EXERCISE AIM: For each line of the material, write out an exact copy.

((

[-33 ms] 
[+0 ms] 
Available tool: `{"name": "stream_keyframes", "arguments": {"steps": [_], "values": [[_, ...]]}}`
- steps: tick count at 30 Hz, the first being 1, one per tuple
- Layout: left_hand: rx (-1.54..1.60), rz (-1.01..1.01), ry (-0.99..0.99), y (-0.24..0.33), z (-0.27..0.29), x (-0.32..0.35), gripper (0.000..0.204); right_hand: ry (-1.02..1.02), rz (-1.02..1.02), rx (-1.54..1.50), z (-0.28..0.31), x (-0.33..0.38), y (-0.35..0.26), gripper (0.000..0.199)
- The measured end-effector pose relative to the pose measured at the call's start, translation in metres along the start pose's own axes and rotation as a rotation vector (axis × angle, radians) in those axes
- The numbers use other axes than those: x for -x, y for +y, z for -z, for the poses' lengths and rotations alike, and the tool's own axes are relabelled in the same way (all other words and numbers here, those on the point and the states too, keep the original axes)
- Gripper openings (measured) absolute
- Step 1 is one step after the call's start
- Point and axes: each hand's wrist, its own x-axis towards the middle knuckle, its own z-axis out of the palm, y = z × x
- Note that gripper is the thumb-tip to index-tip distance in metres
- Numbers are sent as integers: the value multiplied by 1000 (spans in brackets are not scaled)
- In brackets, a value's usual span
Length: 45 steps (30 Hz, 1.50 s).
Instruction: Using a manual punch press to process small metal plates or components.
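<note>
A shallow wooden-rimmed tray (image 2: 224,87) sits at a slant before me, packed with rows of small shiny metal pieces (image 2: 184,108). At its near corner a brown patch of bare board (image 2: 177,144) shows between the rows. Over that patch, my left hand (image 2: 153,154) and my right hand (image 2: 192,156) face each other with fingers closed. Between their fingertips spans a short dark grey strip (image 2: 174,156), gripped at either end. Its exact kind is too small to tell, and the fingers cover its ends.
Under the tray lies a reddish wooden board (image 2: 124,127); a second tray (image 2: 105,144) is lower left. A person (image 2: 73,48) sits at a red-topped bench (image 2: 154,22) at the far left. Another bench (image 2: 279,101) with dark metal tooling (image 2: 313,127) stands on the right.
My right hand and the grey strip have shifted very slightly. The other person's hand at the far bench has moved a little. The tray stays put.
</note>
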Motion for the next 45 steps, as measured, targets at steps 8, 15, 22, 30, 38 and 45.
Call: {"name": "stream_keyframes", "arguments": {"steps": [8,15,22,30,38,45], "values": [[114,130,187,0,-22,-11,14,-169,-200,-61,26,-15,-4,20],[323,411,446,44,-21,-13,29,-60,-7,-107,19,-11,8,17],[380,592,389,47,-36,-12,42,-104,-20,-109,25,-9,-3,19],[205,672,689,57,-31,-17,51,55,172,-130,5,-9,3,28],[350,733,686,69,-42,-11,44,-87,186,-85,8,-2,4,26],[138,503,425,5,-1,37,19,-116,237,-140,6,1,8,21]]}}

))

OUTPUT:
[-33 ms] 
[+0 ms] 
Available tool: `{"name": "stream_keyframes", "arguments": {"steps": [_], "values": [[_, ...]]}}`
- steps: tick count at 30 Hz, the first being 1, one per tuple
- Layout: left_hand: rx (-1.54..1.60), rz (-1.01..1.01), ry (-0.99..0.99), y (-0.24..0.33), z (-0.27..0.29), x (-0.32..0.35), gripper (0.000..0.204); right_hand: ry (-1.02..1.02), rz (-1.02..1.02), rx (-1.54..1.50), z (-0.28..0.31), x (-0.33..0.38), y (-0.35..0.26), gripper (0.000..0.199)
- The measured end-effector pose relative to the pose measured at the call's start, translation in metres along the start pose's own axes and rotation as a rotation vector (axis × angle, radians) in those axes
- The numbers use other axes than those: x for -x, y for +y, z for -z, for the poses' lengths and rotations alike, and the tool's own axes are relabelled in the same way (all other words and numbers here, those on the point and the states too, keep the original axes)
- Gripper openings (measured) absolute
- Step 1 is one step after the call's start
- Point and axes: each hand's wrist, its own x-axis towards the middle knuckle, its own z-axis out of the palm, y = z × x
- Note that gripper is the thumb-tip to index-tip distance in metres
- Numbers are sent as integers: the value multiplied by 1000 (spans in brackets are not scaled)
- In brackets, a value's usual span
Length: 45 steps (30 Hz, 1.50 s).
Instruction: Using a manual punch press to process small metal plates or components.
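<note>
A shallow wooden-rimmed tray (image 2: 224,87) sits at a slant before me, packed with rows of small shiny metal pieces (image 2: 184,108). At its near corner a brown patch of bare board (image 2: 177,144) shows between the rows. Over that patch, my left hand (image 2: 153,154) and my right hand (image 2: 192,156) face each other with fingers closed. Between their fingertips spans a short dark grey strip (image 2: 174,156), gripped at either end. Its exact kind is too small to tell, and the fingers cover its ends.
Under the tray lies a reddish wooden board (image 2: 124,127); a second tray (image 2: 105,144) is lower left. A person (image 2: 73,48) sits at a red-topped bench (image 2: 154,22) at the far left. Another bench (image 2: 279,101) with dark metal tooling (image 2: 313,127) stands on the right.
My right hand and the grey strip have shifted very slightly. The other person's hand at the far bench has moved a little. The tray stays put.
</note>
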Motion for the next 45 steps, as measured, targets at steps 8, 15, 22, 30, 38 and 45.
Call: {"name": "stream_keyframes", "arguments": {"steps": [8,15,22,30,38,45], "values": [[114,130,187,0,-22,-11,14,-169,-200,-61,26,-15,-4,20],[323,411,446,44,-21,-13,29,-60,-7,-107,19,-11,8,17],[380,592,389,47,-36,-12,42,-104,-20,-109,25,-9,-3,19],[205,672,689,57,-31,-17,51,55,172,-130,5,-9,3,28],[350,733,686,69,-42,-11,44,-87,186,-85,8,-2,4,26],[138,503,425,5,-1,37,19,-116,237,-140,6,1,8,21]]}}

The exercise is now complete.